A lei possui aspectos característicos. Em primeiro lugar, é inalterável. Não depende das transformações da situação ou da ideologia, ou das variadas condições económicas ou sociais. A lei religiosa possui o mesmo caráter inalterável das leis naturais. A lei constitui o elemento básico que determina e dirige a existência física da natureza e a conduta do homem, por isso deve ser inalterável.

A segunda característica de uma lei é sua exigência de obediência e submissão total, justamente porque requer a renuncia à compreensão humana. Apesar de que o homem é um ser pensante, a lei exige, muitas vezes, renunciar ao entendimento.

O judeu aceita a Torá em sua totalidade, em qualidade de lei inalterável e incompreensível. Na realidade cumprimos com todos os preceitos – também com os que possuem uma explicação racional no aspecto social ou cultural – como se fossem leis. Não diferenciamos entre os preceitos, mas aceitamos e cumprimos todos eles, na sua qualidade de obrigações religiosas absolutas. Em muitas ocasiões a razão humana sente-se perplexa diante da decisão que deve ser tomada, já que o entendimento humano deve necessariamente ponderar as razões a favor e contra de cada uma das alternativas.
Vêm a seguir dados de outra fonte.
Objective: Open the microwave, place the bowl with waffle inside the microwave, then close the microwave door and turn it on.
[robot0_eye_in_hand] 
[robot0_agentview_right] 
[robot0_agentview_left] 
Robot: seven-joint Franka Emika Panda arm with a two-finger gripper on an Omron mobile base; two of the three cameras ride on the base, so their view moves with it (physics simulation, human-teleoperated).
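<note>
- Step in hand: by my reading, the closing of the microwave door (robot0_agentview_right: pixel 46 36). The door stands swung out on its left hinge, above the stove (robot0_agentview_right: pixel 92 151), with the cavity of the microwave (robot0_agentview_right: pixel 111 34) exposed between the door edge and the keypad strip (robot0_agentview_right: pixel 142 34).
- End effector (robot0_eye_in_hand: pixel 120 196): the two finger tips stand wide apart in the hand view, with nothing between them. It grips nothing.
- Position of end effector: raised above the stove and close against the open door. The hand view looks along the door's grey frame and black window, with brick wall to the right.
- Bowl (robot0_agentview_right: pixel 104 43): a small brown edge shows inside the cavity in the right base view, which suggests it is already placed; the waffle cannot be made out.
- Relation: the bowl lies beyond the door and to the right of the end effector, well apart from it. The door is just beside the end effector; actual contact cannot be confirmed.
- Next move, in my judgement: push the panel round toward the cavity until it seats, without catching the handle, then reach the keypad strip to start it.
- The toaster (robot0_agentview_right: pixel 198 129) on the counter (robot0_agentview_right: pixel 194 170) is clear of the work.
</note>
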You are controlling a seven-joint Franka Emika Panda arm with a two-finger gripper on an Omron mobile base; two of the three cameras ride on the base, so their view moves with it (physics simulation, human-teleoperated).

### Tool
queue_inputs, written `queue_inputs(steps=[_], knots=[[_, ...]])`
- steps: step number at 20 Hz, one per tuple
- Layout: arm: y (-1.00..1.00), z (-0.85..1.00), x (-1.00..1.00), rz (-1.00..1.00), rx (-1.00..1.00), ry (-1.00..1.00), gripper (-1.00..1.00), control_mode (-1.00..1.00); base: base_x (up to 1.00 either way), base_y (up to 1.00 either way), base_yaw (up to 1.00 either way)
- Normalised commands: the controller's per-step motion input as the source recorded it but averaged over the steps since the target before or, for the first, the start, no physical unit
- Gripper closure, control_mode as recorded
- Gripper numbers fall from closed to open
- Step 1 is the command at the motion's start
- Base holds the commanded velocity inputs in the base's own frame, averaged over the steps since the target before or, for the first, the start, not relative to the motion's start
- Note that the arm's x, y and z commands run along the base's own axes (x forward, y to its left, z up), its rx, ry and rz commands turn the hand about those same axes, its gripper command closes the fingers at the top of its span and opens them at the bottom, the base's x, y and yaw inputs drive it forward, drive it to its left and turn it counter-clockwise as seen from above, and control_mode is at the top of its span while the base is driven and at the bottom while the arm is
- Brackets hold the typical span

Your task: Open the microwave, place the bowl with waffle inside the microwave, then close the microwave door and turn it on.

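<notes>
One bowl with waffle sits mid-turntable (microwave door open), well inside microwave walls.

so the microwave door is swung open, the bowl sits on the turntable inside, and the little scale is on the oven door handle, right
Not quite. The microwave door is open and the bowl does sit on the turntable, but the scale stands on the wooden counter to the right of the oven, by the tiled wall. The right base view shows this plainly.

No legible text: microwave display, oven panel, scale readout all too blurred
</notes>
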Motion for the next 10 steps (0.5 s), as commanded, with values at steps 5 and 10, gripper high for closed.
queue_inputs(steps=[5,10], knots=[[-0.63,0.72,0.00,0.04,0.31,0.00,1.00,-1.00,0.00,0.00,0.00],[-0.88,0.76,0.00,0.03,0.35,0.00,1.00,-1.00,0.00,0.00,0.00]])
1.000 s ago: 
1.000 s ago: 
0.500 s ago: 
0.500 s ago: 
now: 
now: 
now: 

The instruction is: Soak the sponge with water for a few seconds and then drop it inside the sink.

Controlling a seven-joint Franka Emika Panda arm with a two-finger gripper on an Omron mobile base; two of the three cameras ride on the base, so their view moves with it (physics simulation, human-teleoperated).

Muitas vezes a razão coloca ao homem numa encruzilhada, sem que seja capaz de decidir em forma cabal qual deve ser o caminho a tomar e qual é a consideração que tem o valor moral mais elevado. Este facto indica-nos que o sistema legal não deve basear-se na razão humana. Por isso, a Torá assinala valores e preceitos que devem ser aceites na qualidade de leis, o qual determina que não podem ser reformados, mesmo no caso em que a nossa razão se sinta confusa. Se esta condição não existisse, seria possível anular cada uma das leis, com um pretexto lógico dos homens. A lei é um limite que restringe as tendências do coração do homem, porém não constitui um limite claro e evidente, mesmo assim contém uma razão e uma atitude que não se revelam diante dos olhos do homem.